Medvedev Says Biden’s Pledges to Extend START III Treaty ‘Sound Very Optimistic’

The deputy chief of Russia’s Security Council Dmitry Medvedev noted the US’ strive to restore ‘to a certain extent’ its image as a reliable strategic partner. In his op-ed published by tass.com on Saturday he referred to election pledges of US President-elect Joe Biden to extend the START III treaty with Russia as those sounding ‘very optimistic’.

“The US is trying to restore to a certain extent its image as a reliable strategic partner. Election pledges to extend the START III treaty with Russia which Biden called ‘an anchor of strategic stability between the United States and Russia’, sound very optimistic,” Medvedev said.

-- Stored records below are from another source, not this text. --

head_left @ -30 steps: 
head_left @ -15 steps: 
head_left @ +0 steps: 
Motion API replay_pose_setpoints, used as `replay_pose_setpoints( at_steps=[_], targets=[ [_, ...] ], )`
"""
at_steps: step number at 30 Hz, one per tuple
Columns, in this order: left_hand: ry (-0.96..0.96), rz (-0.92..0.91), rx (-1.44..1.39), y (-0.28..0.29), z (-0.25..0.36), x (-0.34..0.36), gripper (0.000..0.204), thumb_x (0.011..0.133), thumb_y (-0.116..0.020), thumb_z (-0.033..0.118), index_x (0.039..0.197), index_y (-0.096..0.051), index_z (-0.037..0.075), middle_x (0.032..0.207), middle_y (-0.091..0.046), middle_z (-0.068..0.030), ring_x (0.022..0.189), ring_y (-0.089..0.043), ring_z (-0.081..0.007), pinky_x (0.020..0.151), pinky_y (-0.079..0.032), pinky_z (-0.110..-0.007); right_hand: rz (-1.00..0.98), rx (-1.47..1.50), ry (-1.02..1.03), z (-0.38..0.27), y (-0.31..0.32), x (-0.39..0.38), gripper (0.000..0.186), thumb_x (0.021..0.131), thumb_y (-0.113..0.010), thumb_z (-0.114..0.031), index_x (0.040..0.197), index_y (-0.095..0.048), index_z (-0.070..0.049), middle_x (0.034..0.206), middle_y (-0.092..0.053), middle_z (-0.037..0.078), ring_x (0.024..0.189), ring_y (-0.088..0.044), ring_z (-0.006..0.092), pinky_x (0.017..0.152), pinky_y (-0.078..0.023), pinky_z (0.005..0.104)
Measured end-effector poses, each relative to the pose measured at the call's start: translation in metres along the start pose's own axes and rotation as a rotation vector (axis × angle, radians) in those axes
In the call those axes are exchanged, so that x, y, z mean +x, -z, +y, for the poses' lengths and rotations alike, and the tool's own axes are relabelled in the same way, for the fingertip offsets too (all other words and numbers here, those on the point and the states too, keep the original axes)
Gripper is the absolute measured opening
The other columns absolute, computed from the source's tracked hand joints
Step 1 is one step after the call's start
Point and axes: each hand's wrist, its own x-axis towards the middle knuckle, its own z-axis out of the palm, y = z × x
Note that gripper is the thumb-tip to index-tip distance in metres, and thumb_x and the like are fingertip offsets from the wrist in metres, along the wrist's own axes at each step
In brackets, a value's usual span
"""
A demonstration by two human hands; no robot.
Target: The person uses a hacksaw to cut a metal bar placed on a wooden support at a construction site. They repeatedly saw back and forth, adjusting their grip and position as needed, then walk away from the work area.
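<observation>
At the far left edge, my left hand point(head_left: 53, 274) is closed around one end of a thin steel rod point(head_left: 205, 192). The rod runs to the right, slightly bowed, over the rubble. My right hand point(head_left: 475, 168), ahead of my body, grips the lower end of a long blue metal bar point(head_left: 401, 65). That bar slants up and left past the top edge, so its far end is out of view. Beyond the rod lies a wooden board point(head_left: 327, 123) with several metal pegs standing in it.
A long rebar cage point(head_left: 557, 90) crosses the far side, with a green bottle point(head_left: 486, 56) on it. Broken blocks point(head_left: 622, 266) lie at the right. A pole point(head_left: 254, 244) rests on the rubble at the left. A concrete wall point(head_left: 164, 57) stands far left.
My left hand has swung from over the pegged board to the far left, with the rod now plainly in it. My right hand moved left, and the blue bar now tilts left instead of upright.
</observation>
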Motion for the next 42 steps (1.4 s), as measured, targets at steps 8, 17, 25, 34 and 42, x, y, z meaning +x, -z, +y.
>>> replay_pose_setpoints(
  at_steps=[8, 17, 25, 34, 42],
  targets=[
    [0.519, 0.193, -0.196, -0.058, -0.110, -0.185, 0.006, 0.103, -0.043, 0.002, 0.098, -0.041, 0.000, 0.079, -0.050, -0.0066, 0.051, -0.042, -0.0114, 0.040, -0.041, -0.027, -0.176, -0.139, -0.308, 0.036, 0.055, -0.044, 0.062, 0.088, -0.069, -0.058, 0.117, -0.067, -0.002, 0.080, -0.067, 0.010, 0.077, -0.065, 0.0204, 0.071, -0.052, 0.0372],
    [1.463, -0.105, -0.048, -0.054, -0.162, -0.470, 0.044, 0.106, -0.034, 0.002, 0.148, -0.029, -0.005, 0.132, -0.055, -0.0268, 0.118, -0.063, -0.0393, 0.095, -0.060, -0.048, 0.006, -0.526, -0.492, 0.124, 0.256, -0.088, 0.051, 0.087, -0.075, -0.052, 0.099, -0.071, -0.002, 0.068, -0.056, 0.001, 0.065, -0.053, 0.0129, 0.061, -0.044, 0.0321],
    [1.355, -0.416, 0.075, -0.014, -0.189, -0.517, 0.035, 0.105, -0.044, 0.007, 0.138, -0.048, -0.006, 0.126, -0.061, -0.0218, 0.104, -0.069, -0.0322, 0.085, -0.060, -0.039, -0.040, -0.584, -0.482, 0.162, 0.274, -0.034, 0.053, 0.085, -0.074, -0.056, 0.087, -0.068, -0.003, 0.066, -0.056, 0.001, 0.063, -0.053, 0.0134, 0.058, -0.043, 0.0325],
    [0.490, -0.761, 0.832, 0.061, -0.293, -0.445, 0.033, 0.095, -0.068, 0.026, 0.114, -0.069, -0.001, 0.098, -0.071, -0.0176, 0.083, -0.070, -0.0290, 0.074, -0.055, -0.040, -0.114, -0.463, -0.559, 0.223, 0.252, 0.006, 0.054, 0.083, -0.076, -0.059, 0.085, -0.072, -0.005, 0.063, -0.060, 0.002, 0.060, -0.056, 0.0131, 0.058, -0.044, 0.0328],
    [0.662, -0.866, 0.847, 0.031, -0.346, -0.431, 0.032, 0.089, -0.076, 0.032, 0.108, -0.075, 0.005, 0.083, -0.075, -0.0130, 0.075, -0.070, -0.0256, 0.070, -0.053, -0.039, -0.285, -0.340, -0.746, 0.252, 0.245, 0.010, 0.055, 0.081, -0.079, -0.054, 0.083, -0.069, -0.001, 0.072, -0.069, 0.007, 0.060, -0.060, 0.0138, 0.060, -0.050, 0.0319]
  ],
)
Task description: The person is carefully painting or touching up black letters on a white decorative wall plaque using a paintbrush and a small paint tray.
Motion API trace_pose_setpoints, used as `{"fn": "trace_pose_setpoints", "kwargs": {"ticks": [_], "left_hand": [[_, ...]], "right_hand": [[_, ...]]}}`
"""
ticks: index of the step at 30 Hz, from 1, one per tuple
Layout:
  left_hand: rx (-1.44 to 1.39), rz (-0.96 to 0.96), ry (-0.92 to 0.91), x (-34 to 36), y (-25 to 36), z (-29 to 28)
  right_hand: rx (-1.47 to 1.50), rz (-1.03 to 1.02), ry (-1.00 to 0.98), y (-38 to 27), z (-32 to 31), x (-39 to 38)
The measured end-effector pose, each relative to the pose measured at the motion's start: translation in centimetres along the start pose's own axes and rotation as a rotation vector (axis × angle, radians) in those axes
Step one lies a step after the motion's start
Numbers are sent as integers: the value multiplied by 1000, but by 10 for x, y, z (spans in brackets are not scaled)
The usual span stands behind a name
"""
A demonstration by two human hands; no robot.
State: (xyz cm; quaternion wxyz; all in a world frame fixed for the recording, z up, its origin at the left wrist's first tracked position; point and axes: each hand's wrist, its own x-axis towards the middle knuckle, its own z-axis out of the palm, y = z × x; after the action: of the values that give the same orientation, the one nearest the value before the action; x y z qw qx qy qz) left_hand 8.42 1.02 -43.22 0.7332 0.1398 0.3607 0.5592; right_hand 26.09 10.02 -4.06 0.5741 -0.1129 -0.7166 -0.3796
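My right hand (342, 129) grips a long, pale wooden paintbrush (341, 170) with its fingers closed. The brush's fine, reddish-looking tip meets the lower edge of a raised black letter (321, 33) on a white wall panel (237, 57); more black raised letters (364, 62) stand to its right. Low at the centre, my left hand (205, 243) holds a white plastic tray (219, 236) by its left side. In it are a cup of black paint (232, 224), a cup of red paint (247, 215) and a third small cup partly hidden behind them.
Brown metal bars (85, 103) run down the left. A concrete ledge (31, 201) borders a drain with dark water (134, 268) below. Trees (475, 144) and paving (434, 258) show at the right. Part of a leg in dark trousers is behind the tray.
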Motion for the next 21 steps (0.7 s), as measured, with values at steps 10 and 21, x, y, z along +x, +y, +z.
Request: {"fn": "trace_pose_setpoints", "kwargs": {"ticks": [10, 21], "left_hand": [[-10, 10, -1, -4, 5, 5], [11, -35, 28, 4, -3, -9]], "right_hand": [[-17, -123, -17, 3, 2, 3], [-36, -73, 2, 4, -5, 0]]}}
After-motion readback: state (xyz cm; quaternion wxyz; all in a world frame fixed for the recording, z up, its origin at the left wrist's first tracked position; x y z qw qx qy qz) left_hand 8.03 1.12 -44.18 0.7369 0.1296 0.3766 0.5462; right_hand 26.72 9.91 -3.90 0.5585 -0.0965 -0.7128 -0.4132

Biden is an advocate of arms reduction and has been involved in drafting the INF Treaty since the Soviet era, he noted. “One of the election campaign themes was that the US should not withdraw from the Open Skies Treaty, the World Health Organization and the Paris Climate Agreement – processes that have been set in motion in recent years,” the deputy chief of the Security Council added.

“By the way, the withdrawal of the US from the Paris Agreement and its expected new accession to it is one of the clearest and most recent examples of political turmoil. There is now a tectonic change in the very basis of economic activity. A new economic order is taking shape. States and individual companies are reshaping their models to be carbon neutral, carrying out rigorous assessment of their business chains starting from suppliers in some countries to consumers in others. Global investors are rethinking their strategies. International organizations are shaping new reporting standards that will obviously apply globally,” Medvedev wrote.

“All of these factors are of global importance. And the US position, or rather its floundering, can obviously create new global imbalances. Although everyone will adapt to them after a while,” he added.